I have this dumb cane that I bought 6 months ago from a local store. It did not grow much since then, may be 2 leaves. The existing leaves are also turning brown and are curled up. I also saw something like fungus few weeks ago. So I sprayed some water mixed with baking soda. I water it once a week and it is placed near a window (but not too close). I thought it might be overwatering that's causing browning and inhibiting growth. So I repotted it using store bought potting soil. I washed the roots thoroughly before repotting. What else could I do in order to make it a healthy plant.
You probably were overwatering it. You have already done way more than you needed to do.

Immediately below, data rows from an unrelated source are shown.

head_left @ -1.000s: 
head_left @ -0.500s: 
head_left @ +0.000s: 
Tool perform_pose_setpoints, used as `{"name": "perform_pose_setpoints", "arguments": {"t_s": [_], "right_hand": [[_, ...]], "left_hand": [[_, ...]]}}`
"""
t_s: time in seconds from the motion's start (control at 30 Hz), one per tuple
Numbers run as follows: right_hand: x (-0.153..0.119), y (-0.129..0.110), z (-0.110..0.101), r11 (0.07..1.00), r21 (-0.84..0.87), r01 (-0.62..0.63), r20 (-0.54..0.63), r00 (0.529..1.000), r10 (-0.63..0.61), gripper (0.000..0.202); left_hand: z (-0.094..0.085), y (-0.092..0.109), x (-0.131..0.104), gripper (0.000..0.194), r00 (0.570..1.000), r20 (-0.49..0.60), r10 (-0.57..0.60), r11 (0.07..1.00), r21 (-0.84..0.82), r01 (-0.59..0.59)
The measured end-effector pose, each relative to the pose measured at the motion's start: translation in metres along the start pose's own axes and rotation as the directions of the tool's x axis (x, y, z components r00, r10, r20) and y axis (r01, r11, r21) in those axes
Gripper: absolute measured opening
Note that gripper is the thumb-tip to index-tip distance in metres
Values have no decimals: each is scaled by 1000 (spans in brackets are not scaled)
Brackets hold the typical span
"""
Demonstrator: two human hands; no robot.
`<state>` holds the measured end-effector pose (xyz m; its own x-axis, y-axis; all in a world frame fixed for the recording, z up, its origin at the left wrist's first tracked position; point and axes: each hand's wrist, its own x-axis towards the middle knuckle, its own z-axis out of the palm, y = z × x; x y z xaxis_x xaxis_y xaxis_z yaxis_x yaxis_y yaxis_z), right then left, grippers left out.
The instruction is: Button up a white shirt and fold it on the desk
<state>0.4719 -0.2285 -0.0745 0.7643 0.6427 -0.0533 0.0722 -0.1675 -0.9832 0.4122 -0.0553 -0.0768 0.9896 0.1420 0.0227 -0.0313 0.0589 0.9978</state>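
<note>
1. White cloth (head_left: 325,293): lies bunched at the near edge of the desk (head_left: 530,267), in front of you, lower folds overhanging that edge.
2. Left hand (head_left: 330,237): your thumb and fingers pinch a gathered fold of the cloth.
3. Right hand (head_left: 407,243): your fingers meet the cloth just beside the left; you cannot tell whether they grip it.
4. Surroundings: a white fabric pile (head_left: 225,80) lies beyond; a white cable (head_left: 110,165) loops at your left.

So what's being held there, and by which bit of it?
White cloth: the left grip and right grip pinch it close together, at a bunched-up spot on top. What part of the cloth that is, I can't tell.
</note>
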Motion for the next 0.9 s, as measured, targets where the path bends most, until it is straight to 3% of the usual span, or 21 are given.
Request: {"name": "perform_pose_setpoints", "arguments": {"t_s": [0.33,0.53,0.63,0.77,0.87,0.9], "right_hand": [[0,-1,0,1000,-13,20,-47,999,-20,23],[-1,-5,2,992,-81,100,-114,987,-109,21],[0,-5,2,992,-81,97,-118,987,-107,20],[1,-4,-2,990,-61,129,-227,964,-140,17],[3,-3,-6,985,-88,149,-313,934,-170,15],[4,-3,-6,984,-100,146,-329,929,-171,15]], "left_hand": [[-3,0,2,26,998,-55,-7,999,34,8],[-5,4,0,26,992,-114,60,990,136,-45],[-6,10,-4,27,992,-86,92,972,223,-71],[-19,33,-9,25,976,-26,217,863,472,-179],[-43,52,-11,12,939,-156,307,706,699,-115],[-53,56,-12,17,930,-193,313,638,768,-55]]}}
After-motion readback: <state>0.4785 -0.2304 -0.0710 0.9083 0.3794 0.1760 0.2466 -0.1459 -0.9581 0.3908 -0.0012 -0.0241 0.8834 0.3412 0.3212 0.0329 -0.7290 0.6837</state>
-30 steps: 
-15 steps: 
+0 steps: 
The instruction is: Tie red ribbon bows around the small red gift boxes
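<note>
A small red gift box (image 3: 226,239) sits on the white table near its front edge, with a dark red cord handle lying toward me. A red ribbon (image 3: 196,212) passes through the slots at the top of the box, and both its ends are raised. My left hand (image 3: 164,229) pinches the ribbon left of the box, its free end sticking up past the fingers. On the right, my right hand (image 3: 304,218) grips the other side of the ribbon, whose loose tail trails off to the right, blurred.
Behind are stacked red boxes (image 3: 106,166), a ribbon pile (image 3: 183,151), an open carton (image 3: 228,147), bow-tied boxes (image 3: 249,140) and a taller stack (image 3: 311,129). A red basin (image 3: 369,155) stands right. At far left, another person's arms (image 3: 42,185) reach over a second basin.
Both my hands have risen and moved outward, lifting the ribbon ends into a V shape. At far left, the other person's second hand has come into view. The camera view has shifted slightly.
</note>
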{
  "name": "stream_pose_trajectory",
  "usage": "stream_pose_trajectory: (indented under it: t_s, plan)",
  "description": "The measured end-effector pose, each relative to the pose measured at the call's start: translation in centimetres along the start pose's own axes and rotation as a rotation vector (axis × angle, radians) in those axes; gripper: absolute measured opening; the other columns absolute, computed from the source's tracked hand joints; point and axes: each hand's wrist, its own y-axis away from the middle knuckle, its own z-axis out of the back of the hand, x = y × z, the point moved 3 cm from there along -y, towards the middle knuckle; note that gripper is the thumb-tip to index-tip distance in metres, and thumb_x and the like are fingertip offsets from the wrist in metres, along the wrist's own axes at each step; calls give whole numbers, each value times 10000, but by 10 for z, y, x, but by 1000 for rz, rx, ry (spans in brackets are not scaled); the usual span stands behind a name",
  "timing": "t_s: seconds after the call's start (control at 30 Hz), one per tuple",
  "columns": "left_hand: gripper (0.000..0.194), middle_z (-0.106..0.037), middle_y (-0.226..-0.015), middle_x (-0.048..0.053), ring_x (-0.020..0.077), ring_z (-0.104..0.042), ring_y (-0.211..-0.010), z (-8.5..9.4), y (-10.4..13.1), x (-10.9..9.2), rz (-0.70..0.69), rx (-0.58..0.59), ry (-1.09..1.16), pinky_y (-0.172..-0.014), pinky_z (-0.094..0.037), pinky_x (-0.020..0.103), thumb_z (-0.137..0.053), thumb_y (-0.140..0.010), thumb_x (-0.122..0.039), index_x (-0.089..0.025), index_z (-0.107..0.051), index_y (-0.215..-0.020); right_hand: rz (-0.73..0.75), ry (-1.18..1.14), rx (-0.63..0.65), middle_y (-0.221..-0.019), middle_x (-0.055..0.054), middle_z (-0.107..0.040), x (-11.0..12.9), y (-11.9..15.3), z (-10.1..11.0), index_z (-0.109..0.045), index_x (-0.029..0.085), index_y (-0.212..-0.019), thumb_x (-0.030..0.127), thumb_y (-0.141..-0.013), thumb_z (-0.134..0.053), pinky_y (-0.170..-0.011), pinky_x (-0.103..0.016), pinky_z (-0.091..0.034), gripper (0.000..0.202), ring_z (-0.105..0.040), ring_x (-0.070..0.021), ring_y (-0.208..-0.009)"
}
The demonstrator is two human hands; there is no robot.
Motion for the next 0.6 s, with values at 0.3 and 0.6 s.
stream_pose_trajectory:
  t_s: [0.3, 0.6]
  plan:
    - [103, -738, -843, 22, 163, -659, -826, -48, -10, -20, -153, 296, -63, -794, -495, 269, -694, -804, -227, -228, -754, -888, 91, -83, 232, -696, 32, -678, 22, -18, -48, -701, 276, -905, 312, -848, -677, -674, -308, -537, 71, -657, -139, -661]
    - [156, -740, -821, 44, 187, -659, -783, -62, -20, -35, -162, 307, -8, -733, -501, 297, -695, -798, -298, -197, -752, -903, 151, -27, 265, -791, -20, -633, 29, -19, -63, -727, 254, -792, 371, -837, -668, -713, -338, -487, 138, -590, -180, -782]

Just let it get settled in its new pot. Only water it when the top 1-2" depth of soil is dry. Never water on a schedule. Plants will dry out at different times, based on many environmental factors.
Assuming it is winter, you should not next expect it to be growing. Indoor plants in winter are in a semi-dormant state. They are still growing, but much much slower. Since they are growing slower they need much less water. So it is important to only water when the plant needs water.
I caution making anymore changes. I also caution you spraying anything on your plant, unless you know what the problem is. The wrong spray can make things much worse.
The only other advice is to give it a bright window. They like very bright, but indirect or diffused light.
What kind of water are you using? These browning margins and tips are indicative of high salts building up in your soil.
Don't water until your plant/pot/soil feels light when you pick them up. If you are on city water that would be a very good reason the tips are turning brown. The water is full of salts
What do you do for fertilizer? Another salt source.
You could take your plant into the shower and turn on the cold water. Soak your plant (s) turn the water off and allow them to drain well. Don't use saucers for this drenching.
Pick up your plant and its pot and feel the heft of your plant with soaked soil. You'll be able to tell clearly your plant needs water. Do not water until that potted plant feels very light. Just do not water.
Otherwise, your plant looks healthy other than too much water, the soil stays wet too long and the salts will continue to brown the margins and tips.
For better drainage, put some broken pieces of tile beneath the pot and above the saucer.